TOPMED-IMPUTED GENOME-WIDE ASSOCIATION STUDY OF ALZHEIMER’S DISEASE IN THE EADB PROJECT
Abstract
Aims
Strong efforts are still needed to characterize the genetic architecture of Alzheimer’s disease (AD). We thus conducted a complementary genome-wide association study (GWAS) with increased sample size and improved imputation quality of low frequency variants by applying the new TOPMed imputation panel.
Methods
The GWAS was performed in the European Alzheimer Disease Biobank (EADB) dataset. It groups together the main European AD GWAS consortia and a new dataset of 20,464 AD cases and 22,244 controls of European ancestry. Imputation was performed with the TOPMed reference panel or with the Haplotype Reference Consortium panel. The EADB results were meta-analysed with a proxy-AD GWAS performed in the UK Biobank, leading to a total Stage 1 sample size of 39,106 clinically diagnosed AD cases, 46,828 proxy-AD cases and 401,577 controls. The best hits from Stage 1 were finally tested in a large set of independent samples from ADGC and CHARGE.
Results
We identified 65 loci with a genome-wide significant signal of association (P<5x10-8), including 31 new AD loci. The most significant gene sets identified by a pathway analysis relate to amyloid-beta and tau, while many of the other most significant sets relate to lipids and immunity.
Conclusions
The EADB project allowed us to identify several new associated loci for AD, including several candidate genes linked to amyloid precursor protein metabolism or that are likely to be involved in AD-related microglia dysfunctions, and loci already associated with the risk of developing other neurodegenerative diseases. Additional insights into the genetics of AD are expected from other ongoing analyses.

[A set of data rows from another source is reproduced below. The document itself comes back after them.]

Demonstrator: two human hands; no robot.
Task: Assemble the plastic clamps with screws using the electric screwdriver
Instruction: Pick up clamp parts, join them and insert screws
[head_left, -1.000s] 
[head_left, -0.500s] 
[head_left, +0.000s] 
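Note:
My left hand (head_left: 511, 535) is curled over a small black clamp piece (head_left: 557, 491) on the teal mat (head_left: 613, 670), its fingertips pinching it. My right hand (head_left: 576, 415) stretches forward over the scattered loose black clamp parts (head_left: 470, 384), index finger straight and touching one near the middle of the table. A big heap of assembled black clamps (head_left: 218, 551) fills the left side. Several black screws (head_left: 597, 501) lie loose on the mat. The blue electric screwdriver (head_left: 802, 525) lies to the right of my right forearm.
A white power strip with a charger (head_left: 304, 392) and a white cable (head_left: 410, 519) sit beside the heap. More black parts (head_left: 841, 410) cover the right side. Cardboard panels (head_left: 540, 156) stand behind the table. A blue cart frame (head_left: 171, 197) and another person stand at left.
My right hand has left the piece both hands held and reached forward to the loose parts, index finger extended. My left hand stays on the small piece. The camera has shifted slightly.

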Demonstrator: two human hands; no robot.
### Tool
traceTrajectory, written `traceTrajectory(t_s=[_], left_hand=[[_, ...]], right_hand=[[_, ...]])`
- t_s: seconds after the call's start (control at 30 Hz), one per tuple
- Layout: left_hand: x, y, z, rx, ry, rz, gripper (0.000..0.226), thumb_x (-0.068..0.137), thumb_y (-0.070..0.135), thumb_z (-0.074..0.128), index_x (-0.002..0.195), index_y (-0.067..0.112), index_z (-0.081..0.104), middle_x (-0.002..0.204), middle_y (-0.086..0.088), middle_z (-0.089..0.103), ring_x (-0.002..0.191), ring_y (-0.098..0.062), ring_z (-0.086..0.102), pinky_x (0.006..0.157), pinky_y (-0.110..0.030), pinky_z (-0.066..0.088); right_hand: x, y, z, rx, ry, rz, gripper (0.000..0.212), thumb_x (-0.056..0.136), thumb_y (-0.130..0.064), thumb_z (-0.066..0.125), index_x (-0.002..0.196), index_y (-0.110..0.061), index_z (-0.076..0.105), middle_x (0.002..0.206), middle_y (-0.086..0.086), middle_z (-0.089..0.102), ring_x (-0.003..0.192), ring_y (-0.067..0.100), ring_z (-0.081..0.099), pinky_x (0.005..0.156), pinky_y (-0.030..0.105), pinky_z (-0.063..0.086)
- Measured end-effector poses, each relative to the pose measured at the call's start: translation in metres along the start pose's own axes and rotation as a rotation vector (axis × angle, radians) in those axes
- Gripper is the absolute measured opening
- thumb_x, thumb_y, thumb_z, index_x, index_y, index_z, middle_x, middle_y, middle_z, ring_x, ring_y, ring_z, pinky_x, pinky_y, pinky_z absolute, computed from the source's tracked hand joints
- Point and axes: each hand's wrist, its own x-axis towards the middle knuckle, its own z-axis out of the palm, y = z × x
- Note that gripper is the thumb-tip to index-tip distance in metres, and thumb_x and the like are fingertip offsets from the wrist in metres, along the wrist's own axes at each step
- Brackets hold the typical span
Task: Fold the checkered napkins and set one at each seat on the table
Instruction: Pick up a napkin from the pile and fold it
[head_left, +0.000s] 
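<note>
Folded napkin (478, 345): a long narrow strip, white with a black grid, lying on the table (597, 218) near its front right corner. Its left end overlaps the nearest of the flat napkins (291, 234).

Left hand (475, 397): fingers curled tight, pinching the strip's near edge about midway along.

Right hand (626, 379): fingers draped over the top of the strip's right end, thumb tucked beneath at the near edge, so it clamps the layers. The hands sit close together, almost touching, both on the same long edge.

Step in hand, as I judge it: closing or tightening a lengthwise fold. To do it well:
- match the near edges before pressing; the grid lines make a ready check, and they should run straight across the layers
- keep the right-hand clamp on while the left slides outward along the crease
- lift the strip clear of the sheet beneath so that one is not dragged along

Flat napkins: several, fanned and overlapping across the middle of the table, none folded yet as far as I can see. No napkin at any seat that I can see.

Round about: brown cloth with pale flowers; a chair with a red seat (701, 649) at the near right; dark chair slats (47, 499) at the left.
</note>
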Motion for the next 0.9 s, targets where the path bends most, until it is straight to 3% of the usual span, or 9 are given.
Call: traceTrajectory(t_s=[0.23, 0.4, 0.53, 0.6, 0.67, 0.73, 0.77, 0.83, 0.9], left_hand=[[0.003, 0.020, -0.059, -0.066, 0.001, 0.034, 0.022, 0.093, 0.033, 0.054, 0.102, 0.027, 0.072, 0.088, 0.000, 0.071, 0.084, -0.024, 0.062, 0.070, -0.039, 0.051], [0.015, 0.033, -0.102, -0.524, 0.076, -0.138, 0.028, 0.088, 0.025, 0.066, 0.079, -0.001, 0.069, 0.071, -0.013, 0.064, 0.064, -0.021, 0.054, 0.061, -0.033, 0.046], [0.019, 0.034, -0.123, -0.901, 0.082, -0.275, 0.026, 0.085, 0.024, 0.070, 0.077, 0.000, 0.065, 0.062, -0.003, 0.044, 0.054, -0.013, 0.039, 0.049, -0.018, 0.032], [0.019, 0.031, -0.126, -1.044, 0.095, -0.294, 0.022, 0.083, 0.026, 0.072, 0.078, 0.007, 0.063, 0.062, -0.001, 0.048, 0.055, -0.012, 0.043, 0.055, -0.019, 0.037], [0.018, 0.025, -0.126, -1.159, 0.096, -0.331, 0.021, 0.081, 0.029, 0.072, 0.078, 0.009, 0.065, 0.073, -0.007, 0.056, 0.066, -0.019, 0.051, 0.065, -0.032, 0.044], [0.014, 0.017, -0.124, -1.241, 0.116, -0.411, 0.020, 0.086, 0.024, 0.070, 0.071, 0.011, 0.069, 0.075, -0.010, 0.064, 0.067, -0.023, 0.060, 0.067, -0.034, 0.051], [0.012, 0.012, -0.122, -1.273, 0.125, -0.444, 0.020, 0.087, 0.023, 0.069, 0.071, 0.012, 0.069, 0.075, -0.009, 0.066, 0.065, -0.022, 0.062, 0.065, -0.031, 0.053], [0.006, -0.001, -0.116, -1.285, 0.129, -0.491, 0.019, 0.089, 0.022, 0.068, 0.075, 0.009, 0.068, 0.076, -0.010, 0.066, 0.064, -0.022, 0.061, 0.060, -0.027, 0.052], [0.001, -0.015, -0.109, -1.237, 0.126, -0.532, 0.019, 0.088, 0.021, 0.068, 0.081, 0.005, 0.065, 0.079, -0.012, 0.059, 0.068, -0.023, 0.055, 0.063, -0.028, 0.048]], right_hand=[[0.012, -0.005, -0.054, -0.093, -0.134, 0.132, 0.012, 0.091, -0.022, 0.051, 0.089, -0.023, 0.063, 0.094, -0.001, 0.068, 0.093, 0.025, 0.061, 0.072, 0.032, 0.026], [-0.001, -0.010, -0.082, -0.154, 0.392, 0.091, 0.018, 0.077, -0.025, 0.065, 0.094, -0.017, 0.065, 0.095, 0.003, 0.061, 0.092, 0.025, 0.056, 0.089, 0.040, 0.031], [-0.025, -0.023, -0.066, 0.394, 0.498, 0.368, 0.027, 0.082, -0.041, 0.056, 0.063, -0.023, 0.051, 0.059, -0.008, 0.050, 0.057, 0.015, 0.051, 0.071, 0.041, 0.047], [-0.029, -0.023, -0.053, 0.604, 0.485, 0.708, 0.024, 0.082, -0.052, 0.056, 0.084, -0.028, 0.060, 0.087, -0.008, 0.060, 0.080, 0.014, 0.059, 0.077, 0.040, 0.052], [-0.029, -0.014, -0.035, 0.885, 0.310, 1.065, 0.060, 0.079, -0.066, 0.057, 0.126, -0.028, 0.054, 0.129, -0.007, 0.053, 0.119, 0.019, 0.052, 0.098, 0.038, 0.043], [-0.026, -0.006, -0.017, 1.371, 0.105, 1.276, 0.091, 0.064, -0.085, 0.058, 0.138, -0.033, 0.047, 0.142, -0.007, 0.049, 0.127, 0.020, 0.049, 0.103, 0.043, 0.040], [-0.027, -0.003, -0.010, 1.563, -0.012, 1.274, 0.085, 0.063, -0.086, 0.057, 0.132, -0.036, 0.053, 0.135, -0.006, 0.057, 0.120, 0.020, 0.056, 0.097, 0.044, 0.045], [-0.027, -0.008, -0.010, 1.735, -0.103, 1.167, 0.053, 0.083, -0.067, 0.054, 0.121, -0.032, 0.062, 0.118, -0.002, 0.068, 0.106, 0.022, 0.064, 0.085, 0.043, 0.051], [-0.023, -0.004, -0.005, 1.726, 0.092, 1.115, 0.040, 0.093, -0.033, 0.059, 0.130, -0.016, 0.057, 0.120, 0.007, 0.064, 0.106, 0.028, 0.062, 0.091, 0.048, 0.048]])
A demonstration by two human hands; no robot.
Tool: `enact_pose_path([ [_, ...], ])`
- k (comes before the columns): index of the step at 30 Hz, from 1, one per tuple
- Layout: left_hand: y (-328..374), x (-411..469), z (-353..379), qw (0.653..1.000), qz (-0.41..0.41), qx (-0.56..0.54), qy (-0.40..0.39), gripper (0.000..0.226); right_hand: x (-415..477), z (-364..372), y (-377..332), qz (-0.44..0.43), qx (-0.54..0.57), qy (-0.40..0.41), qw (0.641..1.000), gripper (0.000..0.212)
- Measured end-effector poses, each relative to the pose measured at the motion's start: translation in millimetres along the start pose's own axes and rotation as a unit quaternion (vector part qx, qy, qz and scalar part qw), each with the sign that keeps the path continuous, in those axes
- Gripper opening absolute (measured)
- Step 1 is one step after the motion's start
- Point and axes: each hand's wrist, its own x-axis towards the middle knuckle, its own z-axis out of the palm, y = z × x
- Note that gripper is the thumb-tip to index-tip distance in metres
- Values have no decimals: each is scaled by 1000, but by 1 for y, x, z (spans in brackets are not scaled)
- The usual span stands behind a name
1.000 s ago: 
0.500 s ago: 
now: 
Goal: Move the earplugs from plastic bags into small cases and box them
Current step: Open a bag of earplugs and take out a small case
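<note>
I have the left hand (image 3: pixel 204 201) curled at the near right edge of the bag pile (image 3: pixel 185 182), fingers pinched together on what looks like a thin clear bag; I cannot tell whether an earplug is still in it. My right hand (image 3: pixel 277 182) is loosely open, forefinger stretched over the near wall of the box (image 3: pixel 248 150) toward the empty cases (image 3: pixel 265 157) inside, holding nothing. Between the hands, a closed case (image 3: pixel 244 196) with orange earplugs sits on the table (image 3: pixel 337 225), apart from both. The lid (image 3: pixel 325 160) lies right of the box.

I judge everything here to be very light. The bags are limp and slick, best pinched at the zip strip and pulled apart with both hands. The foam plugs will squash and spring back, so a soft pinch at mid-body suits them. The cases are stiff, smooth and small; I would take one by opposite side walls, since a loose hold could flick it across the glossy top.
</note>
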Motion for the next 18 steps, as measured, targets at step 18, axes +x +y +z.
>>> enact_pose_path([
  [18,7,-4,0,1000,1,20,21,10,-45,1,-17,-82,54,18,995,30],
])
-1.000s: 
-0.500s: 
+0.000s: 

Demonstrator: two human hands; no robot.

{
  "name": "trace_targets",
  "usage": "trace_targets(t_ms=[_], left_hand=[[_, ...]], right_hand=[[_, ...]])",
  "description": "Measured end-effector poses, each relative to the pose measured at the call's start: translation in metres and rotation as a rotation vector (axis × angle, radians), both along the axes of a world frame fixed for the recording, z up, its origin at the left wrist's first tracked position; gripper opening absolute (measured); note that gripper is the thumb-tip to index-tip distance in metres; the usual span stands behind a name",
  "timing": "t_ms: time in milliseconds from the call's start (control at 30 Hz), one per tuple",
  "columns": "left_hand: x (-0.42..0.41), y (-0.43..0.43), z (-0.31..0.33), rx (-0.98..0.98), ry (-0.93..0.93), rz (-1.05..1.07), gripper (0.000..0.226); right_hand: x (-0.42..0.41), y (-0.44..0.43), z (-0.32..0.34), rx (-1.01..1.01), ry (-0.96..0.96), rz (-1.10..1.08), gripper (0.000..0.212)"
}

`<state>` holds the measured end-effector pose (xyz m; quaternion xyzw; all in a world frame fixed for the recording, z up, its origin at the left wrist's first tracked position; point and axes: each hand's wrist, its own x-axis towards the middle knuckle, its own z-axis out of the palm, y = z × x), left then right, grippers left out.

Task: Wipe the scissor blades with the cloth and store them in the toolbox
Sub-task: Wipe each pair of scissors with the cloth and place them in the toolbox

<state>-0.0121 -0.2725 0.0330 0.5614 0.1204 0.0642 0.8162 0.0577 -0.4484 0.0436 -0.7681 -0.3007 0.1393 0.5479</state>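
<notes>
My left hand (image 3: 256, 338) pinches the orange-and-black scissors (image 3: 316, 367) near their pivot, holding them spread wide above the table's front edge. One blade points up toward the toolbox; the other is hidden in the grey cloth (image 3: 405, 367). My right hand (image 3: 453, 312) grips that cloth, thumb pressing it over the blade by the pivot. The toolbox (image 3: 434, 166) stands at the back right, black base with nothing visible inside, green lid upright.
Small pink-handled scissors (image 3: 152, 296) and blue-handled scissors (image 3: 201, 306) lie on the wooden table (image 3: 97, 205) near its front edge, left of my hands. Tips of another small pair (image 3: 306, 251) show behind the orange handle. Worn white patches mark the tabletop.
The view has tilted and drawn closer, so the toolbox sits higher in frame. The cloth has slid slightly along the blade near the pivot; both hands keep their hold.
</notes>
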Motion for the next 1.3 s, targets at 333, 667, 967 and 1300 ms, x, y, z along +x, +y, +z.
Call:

GENE ISOFORM SWITCHING IS A HALLMARK OF ALZHEIMER'S AND OTHER AGING-ASSOCIATED DISEASES
Abstract
Aims
In this work, we aimed at the identification of gene isoform switches in the brain of healthy and Alzheimer’s disease (AD) adult subjects using data from three large studies: Mayo Clinic; Mount Sinai Brain Bank (MSBB) and Religious Orders Study and Memory and Aging Project ROSMAP. We also evaluated isoform switches in two other aging-associated conditions: Progressive supranuclear palsy (PSP) and pathologic aging (PA).
Methods
We used DSeq2 and ISAR to identify gene expression alterations in RNAseq data generated from samples of different brain regions of healthy, AD, PSP and PA subjects. Next, we used scRNAseq to assign altered genes to unique cell types of the adult human brain.
Results
We show that isoform switches are a hallmark of AD, PSP and PA, allowing the identification of gene expression alterations overlooked in classical differential gene expression analyses. Importantly, several gene expression alterations identified by isoform switch analyses are associated with key pathological processes in the brain of AD, PSP and PA subjects. Finally, we also demonstrate a positive correlation between isoform switches and changes in the expression of splicing-associated genes in neuronal cells, suggesting that alternative splicing is altered in the diseased brain.
Conclusions
Our data indicate that isoform switches are an important source of gene expression alteration in the aging brain and might be associated with several biological processes affected in neurodegenerative conditions. Our results also suggest that altered alternative splicing could be a common mechanism in AD and other aging-related diseases.